The Memorial was then unveiled.


The Bishop of Dover dedicating the Memorial

The Right Reverend the Lord Bishop of Dover gave the dedication prayers, followed by the Lord's Prayer. he then said that the position of the Memorial was singularly appropriate. "All railway companies, " he continued, " had some special characteristic. For example, the North Eastern Railway Company was associated in my mind with the mineral traffic of Northumberland and Durham, whilst it was the Continental traffic which specially characterised the South Eastern and Chatham Railway, Dover being the centre of that traffic. In times of war it was a still more vitally important point in the system, and they had been told by the Chairman of the wonderful work accomplished in the transport of men and munitions. It was, therefore, most appropriate that the South Eastern and Chatham War Memorial should be at Dover, which during the war was never out of the sound of the guns, and subject to many raids.

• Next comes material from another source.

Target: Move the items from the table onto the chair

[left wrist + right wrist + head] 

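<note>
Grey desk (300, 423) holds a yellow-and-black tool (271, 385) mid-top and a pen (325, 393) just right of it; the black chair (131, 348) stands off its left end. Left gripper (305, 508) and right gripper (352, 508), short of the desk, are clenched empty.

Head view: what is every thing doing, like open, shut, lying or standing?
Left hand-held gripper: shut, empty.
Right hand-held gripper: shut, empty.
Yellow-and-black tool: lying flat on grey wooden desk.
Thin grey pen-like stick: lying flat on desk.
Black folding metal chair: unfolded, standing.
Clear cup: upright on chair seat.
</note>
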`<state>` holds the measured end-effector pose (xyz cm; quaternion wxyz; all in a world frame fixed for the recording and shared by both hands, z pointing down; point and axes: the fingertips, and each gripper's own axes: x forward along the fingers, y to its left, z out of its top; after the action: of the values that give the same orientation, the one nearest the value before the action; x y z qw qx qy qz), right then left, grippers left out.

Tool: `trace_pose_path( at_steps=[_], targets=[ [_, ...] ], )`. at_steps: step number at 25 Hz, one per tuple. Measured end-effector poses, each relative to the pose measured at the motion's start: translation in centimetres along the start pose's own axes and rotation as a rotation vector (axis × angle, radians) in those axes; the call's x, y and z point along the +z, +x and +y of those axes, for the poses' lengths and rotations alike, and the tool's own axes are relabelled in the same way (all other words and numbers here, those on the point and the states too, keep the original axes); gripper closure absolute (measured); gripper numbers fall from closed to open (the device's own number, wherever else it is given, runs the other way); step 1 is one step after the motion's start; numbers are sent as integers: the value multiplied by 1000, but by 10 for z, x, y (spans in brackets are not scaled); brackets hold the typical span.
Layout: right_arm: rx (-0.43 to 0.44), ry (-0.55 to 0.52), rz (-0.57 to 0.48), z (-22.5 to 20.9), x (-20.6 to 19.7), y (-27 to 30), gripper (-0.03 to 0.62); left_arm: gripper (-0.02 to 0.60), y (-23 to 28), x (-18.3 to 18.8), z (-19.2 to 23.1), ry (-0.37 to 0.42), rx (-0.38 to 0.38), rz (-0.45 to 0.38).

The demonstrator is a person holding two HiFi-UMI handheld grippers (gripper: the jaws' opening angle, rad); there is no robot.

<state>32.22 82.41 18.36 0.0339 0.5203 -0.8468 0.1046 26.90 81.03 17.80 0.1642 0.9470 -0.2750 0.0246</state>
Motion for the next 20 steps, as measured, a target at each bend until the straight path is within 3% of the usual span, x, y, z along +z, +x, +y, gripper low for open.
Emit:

Although we will never forget our individual losses, it was a fact that even here the impression of the war was growing dim. It seems singularly appropriate that the day selected for the unveiling of the War Memorial was the Saints' day of St Simon and St Jude. That might make little appeal to some people as they were two of our lesser known apostles who had spent their lives in service and self-sacrifice, little being known of the details of their work; but they were typical representative sof the countless hosts whose loss they mourned that day, and in whose memory the Memorial had been erected."

The address was followed by the hymn "For all the Saints who from their Labours Rest", and wreaths were laid on the Memorial. The 2nd Battalion of the Royal Irish Fusiliers sounded the Last Post and the Reveillé. Following the Benediction, the service ended with the National Anthem.